True or false: If you can’t measure it, you can’t manage it?
The quote in the title of this blog was allegedly made famous by management consultant, Peter Drucker. I say allegedly because some of the internet trolls will tell you that it actually wasn’t Mr. Drucker, but another mystical business economist. There’s also an ongoing debate about if it was indeed quality and process control guru W. Edwards Deming who challenged Mr. Drucker by saying “It is wrong to suppose that if you can’t measure it, you can’t manage it – a costly myth.” On both sides, you will find streams of arguments that are either in support of Mr. Drucker’s quote or aim to debunk it.
I stand firmly by this quote, and not just because I’ve spent 16 years building a CX company that is underpinned by the measurement philosophy, but because it just makes sense! How can you improve on an offering if its success cannot be tracked? If you don’t have a clear metric in place to measure your progress, all you have is guesswork and we all know that assumption is the mother of.

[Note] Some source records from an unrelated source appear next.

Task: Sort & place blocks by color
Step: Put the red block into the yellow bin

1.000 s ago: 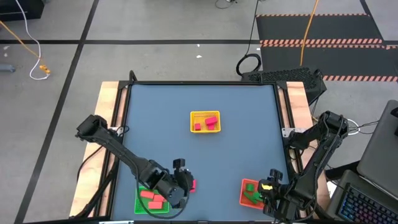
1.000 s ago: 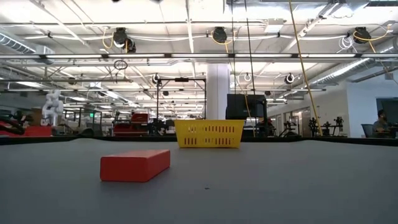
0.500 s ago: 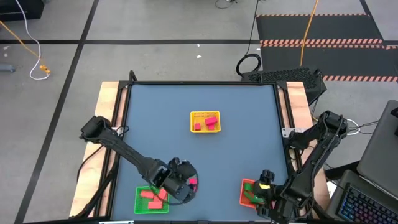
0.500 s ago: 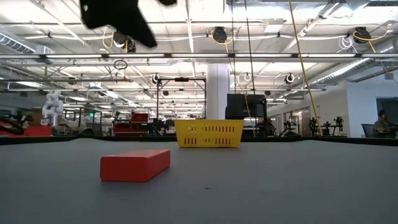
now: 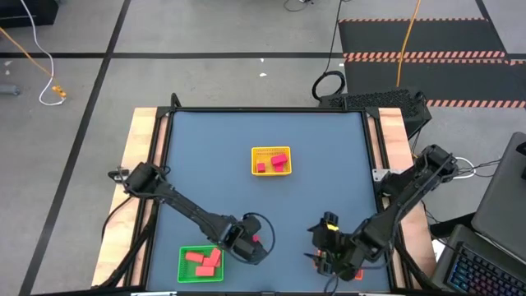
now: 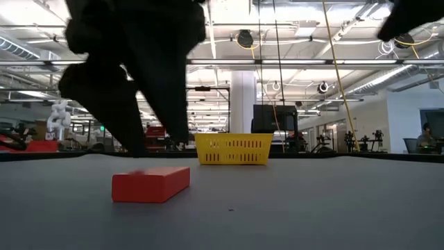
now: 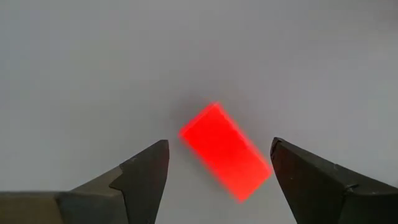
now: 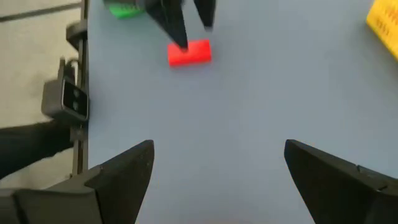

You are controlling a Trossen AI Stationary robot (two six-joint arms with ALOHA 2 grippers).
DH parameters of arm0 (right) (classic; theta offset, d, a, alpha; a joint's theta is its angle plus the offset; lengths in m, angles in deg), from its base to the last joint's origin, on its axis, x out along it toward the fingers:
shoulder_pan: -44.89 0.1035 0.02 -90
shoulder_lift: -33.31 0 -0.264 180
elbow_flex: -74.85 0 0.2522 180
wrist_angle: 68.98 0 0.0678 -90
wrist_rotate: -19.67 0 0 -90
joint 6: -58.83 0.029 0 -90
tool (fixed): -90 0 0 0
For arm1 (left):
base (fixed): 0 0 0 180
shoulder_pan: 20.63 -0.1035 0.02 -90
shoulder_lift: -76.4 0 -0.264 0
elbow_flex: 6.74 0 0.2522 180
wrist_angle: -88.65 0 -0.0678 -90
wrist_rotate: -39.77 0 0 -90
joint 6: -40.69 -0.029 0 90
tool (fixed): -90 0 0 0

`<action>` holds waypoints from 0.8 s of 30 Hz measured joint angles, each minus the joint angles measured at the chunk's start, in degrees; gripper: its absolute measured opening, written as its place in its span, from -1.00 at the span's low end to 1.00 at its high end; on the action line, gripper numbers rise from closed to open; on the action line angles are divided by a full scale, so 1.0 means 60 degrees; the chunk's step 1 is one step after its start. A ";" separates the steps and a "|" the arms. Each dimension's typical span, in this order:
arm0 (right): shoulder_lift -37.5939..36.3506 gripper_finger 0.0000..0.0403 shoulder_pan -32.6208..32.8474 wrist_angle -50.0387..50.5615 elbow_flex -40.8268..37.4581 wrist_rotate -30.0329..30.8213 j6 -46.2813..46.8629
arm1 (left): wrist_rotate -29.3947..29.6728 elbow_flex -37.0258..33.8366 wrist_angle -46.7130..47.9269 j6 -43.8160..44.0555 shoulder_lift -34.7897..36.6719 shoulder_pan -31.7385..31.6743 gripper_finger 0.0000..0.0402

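No readable text — no labels, brands, numbers.

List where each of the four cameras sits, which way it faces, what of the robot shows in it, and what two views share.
High: overhead, facing down on the table; both arms show.
Low: at tabletop height, facing across to the yellow basket; the left arm looms dark above.
Left wrist: looks down past its open left gripper at the red block.
Right wrist: looks across the table past the open right gripper.
Shared: the red block appears in the low and right wrist views.
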 joint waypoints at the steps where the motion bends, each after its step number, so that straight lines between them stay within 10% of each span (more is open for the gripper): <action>1: 0.0000 0.75 -0.0125 -0.0161 0.0000 0.0001 -0.0227 | -0.0059 -0.0001 -0.0198 0.0067 -0.0070 -0.0069 0.40; 24: 0.0000 0.75 -0.1184 -0.0737 0.0000 -0.0004 -0.1710 | -0.1382 0.0047 0.0009 0.0803 -0.0610 -0.0319 0.40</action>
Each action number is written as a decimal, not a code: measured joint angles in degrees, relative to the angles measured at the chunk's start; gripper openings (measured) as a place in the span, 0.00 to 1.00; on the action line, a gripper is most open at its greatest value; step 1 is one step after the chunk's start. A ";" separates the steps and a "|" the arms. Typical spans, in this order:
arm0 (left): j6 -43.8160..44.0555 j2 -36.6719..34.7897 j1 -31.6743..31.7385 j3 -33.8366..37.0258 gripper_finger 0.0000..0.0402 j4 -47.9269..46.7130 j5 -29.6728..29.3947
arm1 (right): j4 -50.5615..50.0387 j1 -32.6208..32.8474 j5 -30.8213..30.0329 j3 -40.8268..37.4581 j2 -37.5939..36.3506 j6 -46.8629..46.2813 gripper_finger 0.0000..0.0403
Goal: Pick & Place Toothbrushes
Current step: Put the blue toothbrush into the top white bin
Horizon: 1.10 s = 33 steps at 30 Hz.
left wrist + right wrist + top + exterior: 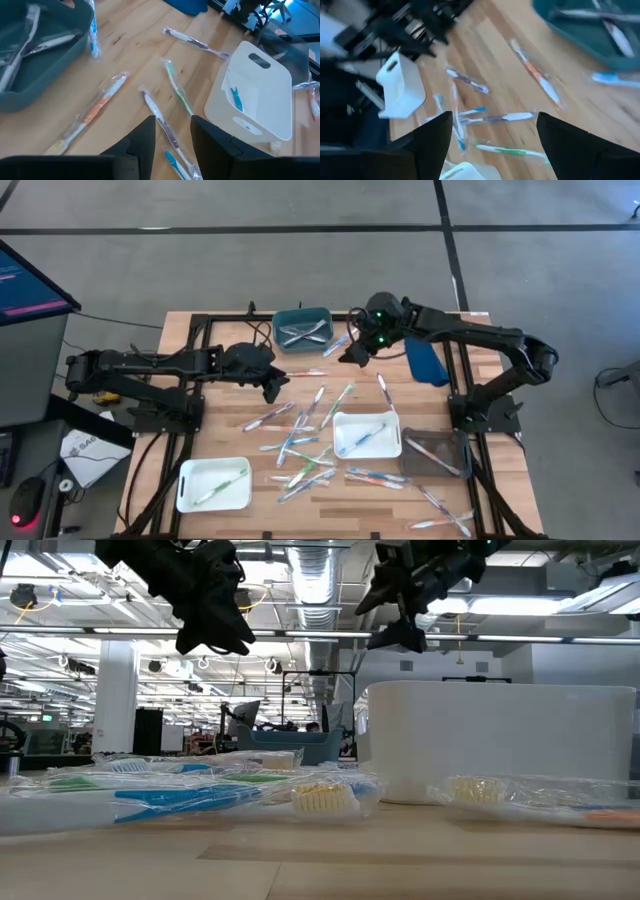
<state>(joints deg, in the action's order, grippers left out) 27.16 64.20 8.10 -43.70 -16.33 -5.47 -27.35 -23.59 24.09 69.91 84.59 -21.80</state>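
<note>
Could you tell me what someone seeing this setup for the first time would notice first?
Most striking is the scatter of wrapped toothbrushes strewn across the middle of the wooden table, around a white tray. Both dark arms hang over the far part of the table: the left gripper near the pile and the right gripper beside the teal tray, its fingers wide apart and empty.

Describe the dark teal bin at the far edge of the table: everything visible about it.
The dark teal rectangular plastic bin sits upright on the wooden table's far edge, between the two arms. It is open-topped, with low walls and rounded corners. Several pale wrapped toothbrushes lie crossed inside it. A blue-handled toothbrush lies just outside its right corner. Neither tool touches it; the right tool hovers nearby.
</note>
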 joint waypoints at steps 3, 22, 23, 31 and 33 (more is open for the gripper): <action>-1.03 0.00 0.13 0.00 0.29 0.56 -0.53 | 0.75 -0.38 -1.67 0.00 0.09 2.87 0.70; -1.00 -0.07 0.32 0.00 0.29 3.25 -0.56 | -2.02 -15.13 -2.56 10.67 17.52 -6.86 0.70; -0.95 -0.07 0.32 0.00 0.29 3.24 -0.50 | -2.60 -15.45 -2.80 11.93 18.54 -6.87 0.70; 0.56 -0.09 -0.51 0.00 0.29 3.29 0.93 | -11.69 -14.61 -2.81 18.84 24.24 17.58 0.70; 0.57 -0.09 -0.70 0.00 0.29 3.29 1.00 | -13.77 -14.31 -3.77 19.64 24.93 25.37 0.70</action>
<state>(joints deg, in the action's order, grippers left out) 27.73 64.12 7.40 -43.70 -13.04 -4.47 -41.12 -37.90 20.32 89.55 109.52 3.57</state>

A lot of business leaders we chat to, who still aren’t yet sold on the power of CX (wakey wakey), will tell us that if sales are looking good, there’s no reason to invest in ‘costly’ metrics and deeper insights. Yes, this is what we have been told, in the age of data and tech, we STILL get businesses telling us that measurement is not a financial priority right now. The real issue, however, is not the investment in the metrics, it’s managing the data. They aren’t quite sure what to do with it. So, our job then becomes one of educating businesses on what managing the data actually looks like and highlighting the return on this investment.
If you’re one of these businesses that are on the measurement fence, here’s a little crash course in what measurement can do for you:
Track client satisfaction – figures on the sales chart only give you half the picture. Just because your new product is currently moving, this does not guarantee repeat or long-term business. Customers can be fickle. It doesn’t take a lot to turn their heads and move on to the next supplier. Those handsome sales figures can start to look very different in only a few months. Understanding what makes your clients tick will go a long way in gaining their trust and loyalty. This will not only assist client retention but help with acquisition too.
Incentivise clients to use your product or service –by measuring the success of your product or service, you can structure a rewards programme that adds continuous value to the lives of your customer. By this, I mean finding the win-win. Let me use the Discovery Insure programme as an example. By tracking their client’s driving behaviour, they can improve on their rewards programme in a way that incentivises customers to keep driving with the tracker. Drive well and get a free set of tyres (customer win). Good tyres and responsible driving habits equal lower insurance claims (business win).
Hold employees accountable – by tracking data and measuring client satisfaction, a business can identify where the cracks are in the system. This can then be looped back to employee performance and KPIs.
Lower your operational costs – insights into what’s working and what’s not enable you to change your approach. If you discover that an expensive digital system you’ve put in place is actually not serving your customer, you can re-assess. We’ve had clients that have used customer insights to cut operational costs dramatically, just by being able to identify unnecessary process or systems in their business. Customers can be amazing ‘tools’ for business growth, you just have to listen to them.
Ongoing value offering through agility – a well-oiled machine is what you’re after. If you can commit to regular measurement and tracking of progress, you can become agile. Today’s customer insights are not going to serve you in 12 months’ time. It’s an ongoing process and one that keeps you adaptable and ahead of your competitors. All because you consistently add value to your customer.